((

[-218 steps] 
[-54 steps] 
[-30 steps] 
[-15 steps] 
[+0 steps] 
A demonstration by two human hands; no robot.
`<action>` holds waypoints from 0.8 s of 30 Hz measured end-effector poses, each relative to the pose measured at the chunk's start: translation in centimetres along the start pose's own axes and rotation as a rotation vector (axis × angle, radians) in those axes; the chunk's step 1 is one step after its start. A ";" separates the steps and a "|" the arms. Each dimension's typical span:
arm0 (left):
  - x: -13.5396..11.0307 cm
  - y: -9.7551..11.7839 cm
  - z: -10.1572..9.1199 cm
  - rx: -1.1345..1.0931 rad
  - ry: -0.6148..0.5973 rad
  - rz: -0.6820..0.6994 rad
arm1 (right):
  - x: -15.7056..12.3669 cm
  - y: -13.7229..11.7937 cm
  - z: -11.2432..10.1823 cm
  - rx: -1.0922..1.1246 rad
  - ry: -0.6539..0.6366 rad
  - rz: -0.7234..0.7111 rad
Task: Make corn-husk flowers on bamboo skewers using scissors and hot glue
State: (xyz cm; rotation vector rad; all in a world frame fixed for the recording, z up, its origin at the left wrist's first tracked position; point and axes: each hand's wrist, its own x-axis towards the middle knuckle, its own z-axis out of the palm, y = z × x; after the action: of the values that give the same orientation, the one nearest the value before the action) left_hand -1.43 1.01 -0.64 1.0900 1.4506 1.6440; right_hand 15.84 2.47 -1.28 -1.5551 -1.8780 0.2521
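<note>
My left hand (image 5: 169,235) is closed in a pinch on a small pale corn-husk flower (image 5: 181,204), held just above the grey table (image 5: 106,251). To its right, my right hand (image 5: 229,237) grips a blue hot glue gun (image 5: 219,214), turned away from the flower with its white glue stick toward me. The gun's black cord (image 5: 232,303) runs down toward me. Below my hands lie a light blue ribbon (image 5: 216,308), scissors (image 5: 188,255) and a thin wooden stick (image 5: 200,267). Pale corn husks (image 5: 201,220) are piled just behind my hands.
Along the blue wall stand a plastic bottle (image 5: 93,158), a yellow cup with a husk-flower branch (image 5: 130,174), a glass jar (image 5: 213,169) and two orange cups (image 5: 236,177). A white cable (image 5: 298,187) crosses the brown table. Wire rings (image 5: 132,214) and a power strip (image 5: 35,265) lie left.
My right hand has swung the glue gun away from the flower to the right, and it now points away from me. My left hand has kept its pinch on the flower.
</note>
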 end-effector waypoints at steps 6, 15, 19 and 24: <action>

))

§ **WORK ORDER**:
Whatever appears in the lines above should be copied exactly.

§ **SOLUTION FOR THIS EXERCISE**:
[-218 steps] 
[-54 steps] 
[-30 steps] 
[-15 steps] 
[+0 steps] 
A demonstration by two human hands; no robot.
`<action>` holds waypoints from 0.8 s of 30 Hz measured end-effector poses, each relative to the pose measured at the chunk's start: translation in centimetres along the start pose's own axes and rotation as a rotation vector (axis × angle, radians) in those axes; the chunk's step 1 is one step after its start. A ";" separates the steps and a "|" the arms. Each dimension's typical span:
arm0 (left):
  - x: -13.5396..11.0307 cm
  - y: -9.7551..11.7839 cm
  - z: -10.1572..9.1199 cm
  - rx: -1.1345..1.0931 rad
  - ry: -0.6148..0.5973 rad
  - rz: -0.6820..0.6994 rad
arm1 (right):
  - x: -15.7056..12.3669 cm
  - y: -13.7229..11.7937 cm
  - z: -11.2432..10.1823 cm
  - rx: -1.0922..1.1246 rad
  - ry: -0.6539..0.6366 rad
  - rz: -0.7234..0.7111 rad
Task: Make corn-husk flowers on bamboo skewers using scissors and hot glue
State: (xyz cm; rotation vector rad; all in a world frame fixed for the recording, z up, its origin at the left wrist's first tracked position; point and axes: each hand's wrist, its own x-axis towards the middle knuckle, its own z-axis out of the palm, y = z × x; after the action: of the values that give the same orientation, the one nearest the value before the action) left_hand -1.43 1.01 -0.64 1.0900 1.4506 1.6440; right_hand 15.84 2.47 -1.28 -1.5551 -1.8780 0.2521
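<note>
My left hand (image 5: 169,235) is closed in a pinch on a small pale corn-husk flower (image 5: 181,204), held just above the grey table (image 5: 106,251). To its right, my right hand (image 5: 229,237) grips a blue hot glue gun (image 5: 219,214), turned away from the flower with its white glue stick toward me. The gun's black cord (image 5: 232,303) runs down toward me. Below my hands lie a light blue ribbon (image 5: 216,308), scissors (image 5: 188,255) and a thin wooden stick (image 5: 200,267). Pale corn husks (image 5: 201,220) are piled just behind my hands.
Along the blue wall stand a plastic bottle (image 5: 93,158), a yellow cup with a husk-flower branch (image 5: 130,174), a glass jar (image 5: 213,169) and two orange cups (image 5: 236,177). A white cable (image 5: 298,187) crosses the brown table. Wire rings (image 5: 132,214) and a power strip (image 5: 35,265) lie left.
My right hand has swung the glue gun away from the flower to the right, and it now points away from me. My left hand has kept its pinch on the flower.
</note>
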 end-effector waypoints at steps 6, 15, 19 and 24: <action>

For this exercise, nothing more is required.